Product Number: 51324-20915-SG
Author: Ryan Abou-Shakra; Joshua Owen; Richard C. Woollam; Richard Barker; William H. Durnie
Publication Date: 2024
$40.00
Corrosion inhibitors are commonly employed to internally protect carbon steel pipelines in aqueous carbon dioxide (CO2)-saturated environments, such as those encountered in oil and gas production and geothermal operation. However, unexpected events can occur that lead to periods where corrosion inhibitor addition ceases completely, or the quantity of inhibitor added falls short of the typical concentration required for the desired level of corrosion mitigation. In these instances of interruption, there is a limited understanding of the inhibitor surface residence time, or ‘persistency’, and the associated effects on the corrosion rate of carbon steel.

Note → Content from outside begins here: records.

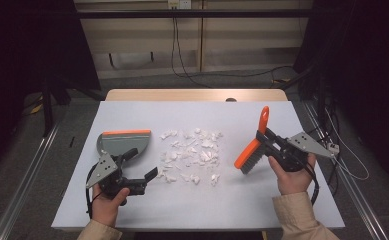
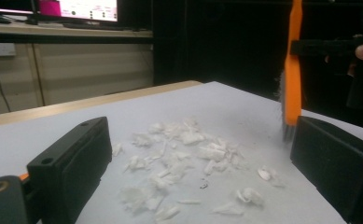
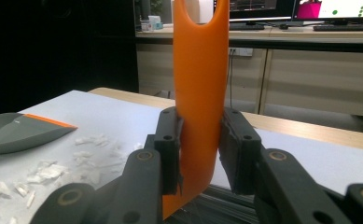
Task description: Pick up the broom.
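Hands at near bench edge, one tool each. Left tool (image 1: pixel 141 176) low on the bench (image 1: pixel 202 210), jaws spread wide, nothing between them, pointing toward the scraps; in the left gripper view both black jaws frame the pile with open bench between. Grey dustpan (image 1: pixel 121 143) with orange lip lies flat on the bench just beyond the left tool, orange edge on the far side, not held; whether the upper jaw touches it, cannot tell. Seen in the right gripper view it sits at far left with scraps beside it.

Paper scraps (image 1: pixel 191 155), white, torn, scattered loosely mid-bench between dustpan and brush, a few strays at the near edge of the pile.

Orange hand brush (image 1: pixel 251 150) right of the pile, tilted, handle up and away, dark bristles down toward the bench beside the scraps; contact with the surface unclear. Right tool (image 1: pixel 263 141) pinches the brush handle, jaws pressed on both flat sides, clear in the right gripper view (image 3: pixel 200 154). Right hand (image 1: pixel 292 176) behind it, sleeve at the bench edge.
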Tool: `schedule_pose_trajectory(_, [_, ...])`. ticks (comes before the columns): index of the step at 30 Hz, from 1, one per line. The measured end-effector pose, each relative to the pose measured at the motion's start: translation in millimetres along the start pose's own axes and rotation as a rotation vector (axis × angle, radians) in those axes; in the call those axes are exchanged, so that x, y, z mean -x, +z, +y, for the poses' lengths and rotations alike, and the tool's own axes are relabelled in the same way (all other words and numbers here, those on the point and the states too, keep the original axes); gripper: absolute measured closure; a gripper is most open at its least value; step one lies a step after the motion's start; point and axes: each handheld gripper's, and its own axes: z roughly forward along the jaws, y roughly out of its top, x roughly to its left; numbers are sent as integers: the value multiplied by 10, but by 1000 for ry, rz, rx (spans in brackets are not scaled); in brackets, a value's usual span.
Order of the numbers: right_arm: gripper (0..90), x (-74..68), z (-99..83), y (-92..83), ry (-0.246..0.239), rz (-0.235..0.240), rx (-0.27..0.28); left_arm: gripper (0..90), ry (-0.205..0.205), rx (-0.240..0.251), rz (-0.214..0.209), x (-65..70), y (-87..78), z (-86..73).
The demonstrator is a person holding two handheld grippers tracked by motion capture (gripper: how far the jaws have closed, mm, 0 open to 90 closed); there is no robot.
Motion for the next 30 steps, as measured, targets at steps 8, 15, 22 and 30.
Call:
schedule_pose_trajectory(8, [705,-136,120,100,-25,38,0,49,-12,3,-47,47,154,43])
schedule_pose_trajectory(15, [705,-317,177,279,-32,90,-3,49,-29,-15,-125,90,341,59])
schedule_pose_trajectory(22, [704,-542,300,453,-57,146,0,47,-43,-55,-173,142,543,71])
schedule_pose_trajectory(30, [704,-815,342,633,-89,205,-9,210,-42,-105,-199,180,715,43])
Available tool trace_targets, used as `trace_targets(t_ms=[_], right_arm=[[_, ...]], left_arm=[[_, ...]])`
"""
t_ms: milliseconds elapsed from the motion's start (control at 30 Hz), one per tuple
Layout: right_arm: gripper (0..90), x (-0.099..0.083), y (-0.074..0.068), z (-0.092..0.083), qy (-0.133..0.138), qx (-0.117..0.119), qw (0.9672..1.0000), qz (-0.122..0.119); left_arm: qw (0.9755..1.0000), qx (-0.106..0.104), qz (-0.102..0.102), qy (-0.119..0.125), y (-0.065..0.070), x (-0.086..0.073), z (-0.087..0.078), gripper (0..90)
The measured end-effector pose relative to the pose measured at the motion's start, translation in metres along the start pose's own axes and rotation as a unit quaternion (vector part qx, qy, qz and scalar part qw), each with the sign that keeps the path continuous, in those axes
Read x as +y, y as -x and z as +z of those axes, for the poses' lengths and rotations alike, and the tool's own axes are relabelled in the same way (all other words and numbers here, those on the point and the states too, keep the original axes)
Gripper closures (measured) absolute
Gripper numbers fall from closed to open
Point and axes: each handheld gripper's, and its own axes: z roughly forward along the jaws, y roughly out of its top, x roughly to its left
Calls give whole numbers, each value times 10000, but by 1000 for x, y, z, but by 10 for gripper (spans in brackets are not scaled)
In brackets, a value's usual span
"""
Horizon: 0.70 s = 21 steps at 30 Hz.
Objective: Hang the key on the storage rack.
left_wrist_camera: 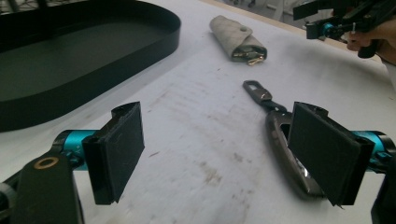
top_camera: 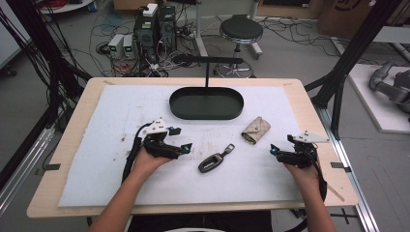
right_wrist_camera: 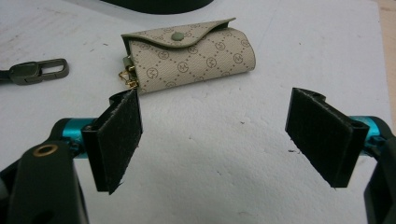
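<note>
A dark car key fob [top_camera: 212, 162] with a metal clip lies on the white mat between my two grippers. My left gripper [top_camera: 180, 138] stands open just left of it. In the left gripper view the fob [left_wrist_camera: 280, 135] lies beside the right-hand pad [left_wrist_camera: 327, 149], partly hidden by it, with nothing between the jaws of the left gripper [left_wrist_camera: 223, 149]. A beige monogram key pouch [top_camera: 256, 129] lies right of centre. My right gripper [top_camera: 282, 144] is open to its right. In the right gripper view the pouch [right_wrist_camera: 191, 56] lies just beyond the open right gripper [right_wrist_camera: 219, 140].
A black oval tray [top_camera: 206, 103] sits empty at the back centre of the mat [top_camera: 111, 159], with a thin black stand behind it. The tray wall [left_wrist_camera: 140, 42] is left of the left gripper. The fob's clip [right_wrist_camera: 37, 72] lies left of the pouch.
</note>
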Motion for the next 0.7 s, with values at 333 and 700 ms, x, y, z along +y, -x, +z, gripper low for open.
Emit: trace_targets(t_ms=[333,700], right_arm=[[190,-1,0,-2,24,24,10000,-7],[190,1,2,0,68,50,10000,14]], left_arm=[[9981,-353,207,-452,25,18,52,185],[9934,-551,296,-959,39,21,92,186]])
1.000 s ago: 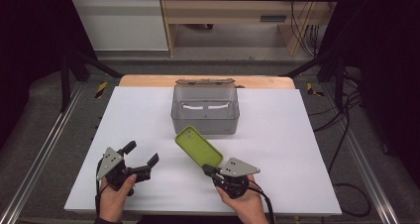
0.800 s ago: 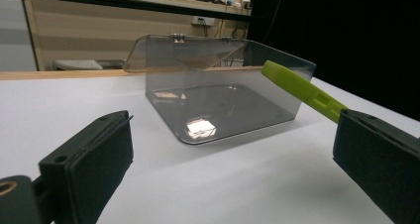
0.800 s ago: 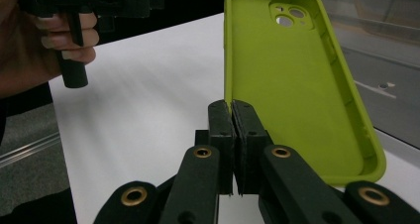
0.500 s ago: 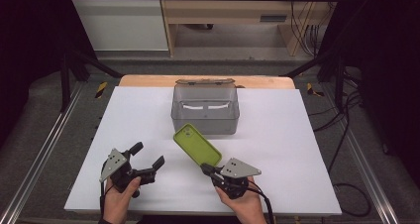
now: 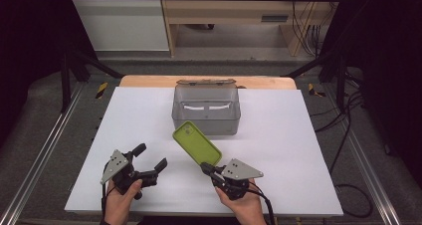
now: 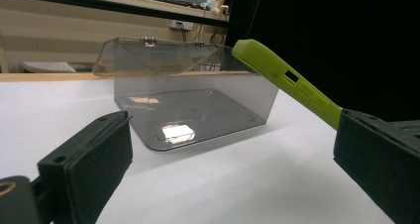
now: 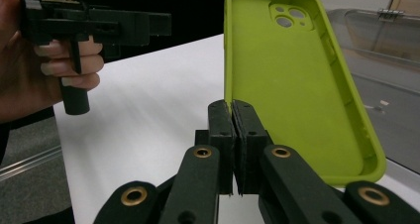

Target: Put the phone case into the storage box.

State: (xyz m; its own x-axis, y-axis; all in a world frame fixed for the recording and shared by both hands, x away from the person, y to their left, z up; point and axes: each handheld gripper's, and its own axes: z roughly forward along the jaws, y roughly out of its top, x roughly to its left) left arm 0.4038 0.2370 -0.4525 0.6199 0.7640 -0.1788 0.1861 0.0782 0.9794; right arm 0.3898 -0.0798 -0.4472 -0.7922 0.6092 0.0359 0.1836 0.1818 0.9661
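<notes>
1. My right gripper is pinched shut on the lower edge of the green phone case, gripping just the side wall; in the right gripper view the jaws are pressed together with the case standing up from them, its hollow side facing me.
2. The case is off the table, tilted up and away toward 11 o'clock from the gripper, with its camera-hole end nearest the clear box.
3. The box sits open at 12 o'clock on the white table, lid leaning back, nothing inside that I can see.
4. My left gripper hovers at 9 o'clock of the case, jaws spread and empty; in the left gripper view the case rises past the right-hand jaw without touching it.
5. I judge the step in hand to be carrying the case toward the box. With such a thin edge grip, I'd move slowly and keep the wrist steady so the case doesn't pivot.
6. I'd bring the free end over the near wall before lowering, and release only once it rests on the floor.
</notes>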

This study examines the influence of the substrate surface condition and inhibitor concentration on the persistency of benzyldimethyltetradecylammonium chloride (BAC-C14) corrosion inhibitor in a CO2-saturated 1 wt.% NaCl brine at 30°C. An electrochemical rotating cylinder electrode (operating at 1000 rpm) coupled with a dilution process was used to simulate persistency. Experimental results using carbon steel at 0.75x and 1x of the surfactant critical micelle concentration (CMC) showed that inhibitor efficiency and persistency improved markedly at the higher concentration. Supplementary experiments using pure iron illustrated an even stronger interaction between inhibitor and substrate, resulting in BAC-C14 failing to desorb after three days of exposure to uninhibited brine. A first-order kinetic model was assessed in its ability to predict the desorption response after dilution, based on fitting to the inhibitor adsorption response. Whilst a strong agreement was obtained between the theoretical desorption profile and experimental desorption data at 0.75xCMC on carbon steel, the model failed to predict the responses at CMC, as well as those on the pure iron substrate, necessitating consideration of other models.